(WHAT IS EXPECTED): All lines in the records that carry the string "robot" are to be shown.

AVAILABLE DATA below:

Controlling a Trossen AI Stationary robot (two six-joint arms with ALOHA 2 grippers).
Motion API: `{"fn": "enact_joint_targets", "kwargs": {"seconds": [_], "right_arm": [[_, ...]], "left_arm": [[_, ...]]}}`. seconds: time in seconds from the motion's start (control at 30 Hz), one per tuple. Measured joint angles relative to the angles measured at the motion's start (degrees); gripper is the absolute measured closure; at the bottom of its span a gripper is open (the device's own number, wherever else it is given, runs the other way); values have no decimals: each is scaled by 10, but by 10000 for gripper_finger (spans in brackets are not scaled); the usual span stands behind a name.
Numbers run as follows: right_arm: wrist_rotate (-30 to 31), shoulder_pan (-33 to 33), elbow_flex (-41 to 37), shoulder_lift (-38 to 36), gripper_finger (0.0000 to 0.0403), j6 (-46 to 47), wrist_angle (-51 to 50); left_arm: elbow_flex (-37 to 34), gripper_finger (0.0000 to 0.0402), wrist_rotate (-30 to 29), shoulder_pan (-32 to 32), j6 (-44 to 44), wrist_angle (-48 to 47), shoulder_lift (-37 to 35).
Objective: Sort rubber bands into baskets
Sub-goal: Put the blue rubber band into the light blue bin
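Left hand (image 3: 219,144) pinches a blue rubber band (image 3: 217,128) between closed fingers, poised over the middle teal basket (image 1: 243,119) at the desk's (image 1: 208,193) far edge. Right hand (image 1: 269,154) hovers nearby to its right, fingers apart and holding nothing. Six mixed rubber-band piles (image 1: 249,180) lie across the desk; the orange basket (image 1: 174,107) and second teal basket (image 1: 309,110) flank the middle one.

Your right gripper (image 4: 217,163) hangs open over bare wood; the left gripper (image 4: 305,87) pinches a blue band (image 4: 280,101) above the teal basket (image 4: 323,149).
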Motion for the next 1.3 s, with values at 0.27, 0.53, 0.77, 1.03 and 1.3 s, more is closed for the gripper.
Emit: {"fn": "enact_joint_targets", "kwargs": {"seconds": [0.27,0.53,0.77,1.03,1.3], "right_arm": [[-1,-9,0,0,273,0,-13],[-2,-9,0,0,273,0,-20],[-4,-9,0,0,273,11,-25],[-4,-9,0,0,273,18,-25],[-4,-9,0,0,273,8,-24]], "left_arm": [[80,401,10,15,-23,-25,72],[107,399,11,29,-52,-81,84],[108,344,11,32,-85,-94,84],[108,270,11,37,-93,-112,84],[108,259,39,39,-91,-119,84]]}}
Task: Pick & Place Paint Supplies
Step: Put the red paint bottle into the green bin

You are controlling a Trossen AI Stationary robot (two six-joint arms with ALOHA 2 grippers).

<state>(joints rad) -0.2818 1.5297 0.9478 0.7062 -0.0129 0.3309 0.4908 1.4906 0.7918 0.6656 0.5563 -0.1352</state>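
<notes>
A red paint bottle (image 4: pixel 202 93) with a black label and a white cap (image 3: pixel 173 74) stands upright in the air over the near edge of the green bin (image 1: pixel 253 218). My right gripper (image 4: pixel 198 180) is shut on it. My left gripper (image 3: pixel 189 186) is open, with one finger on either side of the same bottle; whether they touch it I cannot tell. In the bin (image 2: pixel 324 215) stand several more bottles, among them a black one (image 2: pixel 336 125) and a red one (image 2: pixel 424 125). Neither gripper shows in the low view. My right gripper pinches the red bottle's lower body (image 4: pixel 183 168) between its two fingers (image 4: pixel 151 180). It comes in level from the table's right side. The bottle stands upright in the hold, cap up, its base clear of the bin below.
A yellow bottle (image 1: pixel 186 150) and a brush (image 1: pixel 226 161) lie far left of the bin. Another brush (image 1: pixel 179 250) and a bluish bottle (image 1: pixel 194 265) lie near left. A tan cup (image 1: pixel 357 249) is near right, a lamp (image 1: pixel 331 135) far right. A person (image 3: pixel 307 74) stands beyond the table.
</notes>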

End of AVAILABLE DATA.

(RESULT OF THE TASK):
Controlling a Trossen AI Stationary robot (two six-joint arms with ALOHA 2 grippers).
You are controlling a Trossen AI Stationary robot (two six-joint arms with ALOHA 2 grippers).

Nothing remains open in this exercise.